It’s not just his crisis management incompetence that clouds any path to optimism. Trump failed miserably at what should have been his easiest task: pulling this fractured and wounded nation together, united – despite political differences – in the singular goal of working together to survive this virus.  History offers an abundance of precedence for that approach. For most of us, a threat to our survival outranks partisan and policy differences. Our humanity, in the broadest sense of the word, becomes our loadstar.  

Donald Trump, however, was born without a humanity gene. Not once has this president showed a modicum of empathy for those who lost their lives or their livelihoods in this pandemic.   The closest he comes to expressing grief is when he ruminates about the loss of an economy he thought would buy him reelection. 

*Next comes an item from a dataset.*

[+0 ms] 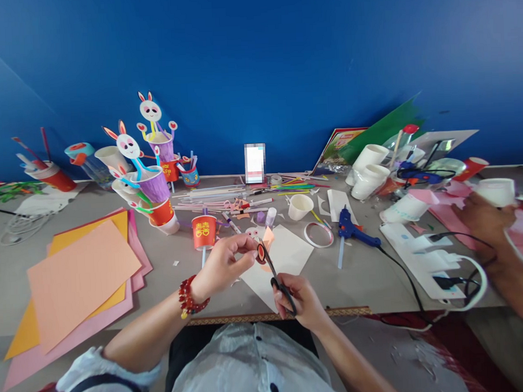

It’s the same old story. Unable to pivot, Transactional Donald sticks with the schtick that brought him to the party: an unnatural enthrallment with himself, and intense grievances with everyone not wearing a MAGA hat.  Although the virus infects without regard to party affiliation, the national response is all tangled up in red and blue.   To mask or not to mask became a political litmus test as soon as Trump announced he wouldn’t wear one.

Given all that doom and gloom, you may be wondering whether I have abandoned my vow of optimism.  No, not even close.  The optimistic viewpoint is not a snapshot in time. It’s not looking at a train wreck and calling it “fantastic,” (as Trump might if he thought it would get him votes).  That’s being delusional, not optimistic. Optimism is being hopeful that the horror of now can eventually be converted into a better place.  No successful movement for change has ever been propelled by the hopelessness of pessimism. 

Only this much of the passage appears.